Economics Can Inform Biz Interruption Insurance Suits

By  David Colino
Law360 is providing free access to its coronavirus coverage to make sure all members of the legal community have accurate information in this time of uncertainty and change. Use the form below to sign up for any of our weekly newsletters. Signing up for any of our section newsletters will opt you in to the weekly Coronavirus briefing.

Sign up for our Food & Beverage newsletter

You must correct or enter the following before you can sign up:

Select more newsletters to receive for free [+] Show less [-]

Thank You!



Law360 (August 7, 2020, 5:28 PM EDT) --
 David Colino
As the COVID-19 pandemic continues to affect economy activity across the U.S.,[1] a wave of litigation has emerged.
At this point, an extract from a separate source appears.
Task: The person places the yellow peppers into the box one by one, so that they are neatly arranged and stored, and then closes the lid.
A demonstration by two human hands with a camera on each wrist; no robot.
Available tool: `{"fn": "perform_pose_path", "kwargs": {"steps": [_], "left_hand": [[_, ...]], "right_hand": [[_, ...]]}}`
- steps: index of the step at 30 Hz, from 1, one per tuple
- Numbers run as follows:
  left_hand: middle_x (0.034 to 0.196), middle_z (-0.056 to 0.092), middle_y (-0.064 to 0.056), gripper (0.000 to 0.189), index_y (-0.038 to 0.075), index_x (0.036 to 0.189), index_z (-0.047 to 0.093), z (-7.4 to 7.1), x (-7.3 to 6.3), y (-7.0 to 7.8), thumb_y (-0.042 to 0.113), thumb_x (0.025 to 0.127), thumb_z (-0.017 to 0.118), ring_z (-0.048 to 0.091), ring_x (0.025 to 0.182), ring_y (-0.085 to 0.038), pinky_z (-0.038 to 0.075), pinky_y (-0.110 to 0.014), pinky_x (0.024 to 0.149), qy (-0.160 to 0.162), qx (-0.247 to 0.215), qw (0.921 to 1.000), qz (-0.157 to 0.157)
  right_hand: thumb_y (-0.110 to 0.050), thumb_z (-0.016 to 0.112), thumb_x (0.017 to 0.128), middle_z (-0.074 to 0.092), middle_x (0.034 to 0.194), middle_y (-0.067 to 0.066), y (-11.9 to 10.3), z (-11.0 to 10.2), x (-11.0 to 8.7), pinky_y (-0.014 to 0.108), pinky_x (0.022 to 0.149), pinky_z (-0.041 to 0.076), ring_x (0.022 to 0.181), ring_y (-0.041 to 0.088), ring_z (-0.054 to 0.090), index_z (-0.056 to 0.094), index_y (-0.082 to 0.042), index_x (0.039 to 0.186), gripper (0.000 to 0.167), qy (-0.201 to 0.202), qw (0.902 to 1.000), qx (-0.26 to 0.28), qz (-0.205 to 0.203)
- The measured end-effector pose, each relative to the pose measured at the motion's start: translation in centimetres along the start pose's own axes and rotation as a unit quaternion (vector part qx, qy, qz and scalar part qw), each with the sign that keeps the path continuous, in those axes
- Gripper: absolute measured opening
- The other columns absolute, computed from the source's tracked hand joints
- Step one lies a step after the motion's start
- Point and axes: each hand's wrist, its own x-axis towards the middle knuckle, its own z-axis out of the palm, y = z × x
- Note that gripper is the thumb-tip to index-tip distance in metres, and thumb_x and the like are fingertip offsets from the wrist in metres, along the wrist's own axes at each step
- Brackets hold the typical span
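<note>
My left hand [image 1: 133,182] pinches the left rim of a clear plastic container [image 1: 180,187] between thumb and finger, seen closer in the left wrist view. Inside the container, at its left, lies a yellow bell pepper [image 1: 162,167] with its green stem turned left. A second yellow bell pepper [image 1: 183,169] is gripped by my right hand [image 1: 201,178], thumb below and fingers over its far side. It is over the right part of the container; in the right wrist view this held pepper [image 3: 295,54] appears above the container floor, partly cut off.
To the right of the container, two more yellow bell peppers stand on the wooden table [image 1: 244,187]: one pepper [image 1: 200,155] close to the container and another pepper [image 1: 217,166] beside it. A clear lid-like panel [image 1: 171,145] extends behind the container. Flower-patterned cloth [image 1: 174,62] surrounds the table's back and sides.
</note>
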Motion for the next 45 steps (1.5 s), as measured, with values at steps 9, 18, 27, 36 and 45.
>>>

Hundreds of lawsuits in federal and state courts across the country are pitting businesses against insurance companies in business interruption insurance coverage cases.[2]

Although the specific allegations in these cases vary, in general plaintiffs claim that their insurance policies provide coverage for business income losses due to coronavirus-related interruptions and aim to recover lost profits among other damages.[3] These proceedings include a large number of class actions, with the U.S. Judicial Panel on Multidistrict Litigation considering petitions to centralize federal suits.[4]

Economic analysis provides a framework that can help courts both estimate the relevant damages at issue and consider the appropriateness of plaintiffs' claims for collective action.

Economic Analysis to Estimate Lost Profits Due to Business Interruptions

Lost profits due to business interruptions are estimated by comparing the actual world to a world but for the business interruption. Profits in the actual world can be observed and measured, for example, by using ordinary course documents such as income statements. The counterfactual but-for profits, on the other hand, are not observed and must therefore be modeled through economic analysis.

When economists model these but-for outcomes, they must first consider whether the insurance coverage at issue is dependent on why business operations were interrupted. For example:

  • Some businesses may have closed or interrupted operations voluntarily during the pandemic, as a preventive measure for example;

  • Others may have closed in response to COVID-19 infections among their clientele or their workforce;

  • Others may have closed or reduced operations due to government directives or civil authority orders to do so; and

  • Other businesses may have experienced reductions in operations due to lowered consumer activity or difficulties in procuring supplies and inputs through strained supply chains.

A but-for world that assumes a combination of no voluntary closings, no COVID-19 pandemic or infections, no civil regulatory action and no aggregate reduction in economic activity may not be adequate to estimate damages in these cases. Instead, to the extent the insurance coverage differs based on the reason for the business interruption — due for example to the specific language contained in the insurance contracts — the calculation of economic damages may have to be limited to lost profits causally tied and attributable to only the specific factor or factors covered.

Moreover, the coronavirus pandemic has had and continues to have wide-ranging effects that affect not only the operations of plaintiffs in these cases, but also the behavior of their customers, suppliers and competitors.

Consider for example a dine-in restaurant in Washington, D.C., that closed on March 16 due to a government order and reopened on June 22.[5] The restaurant may argue that, but for the government order, it would have remained open during that three-plus-month window and earned profits.

However, concurrently to the restaurant closure, there was also a stay-at-home order in place starting on March 30 that could have affected the number of patrons that would have dined at the restaurant had it remained open.[6]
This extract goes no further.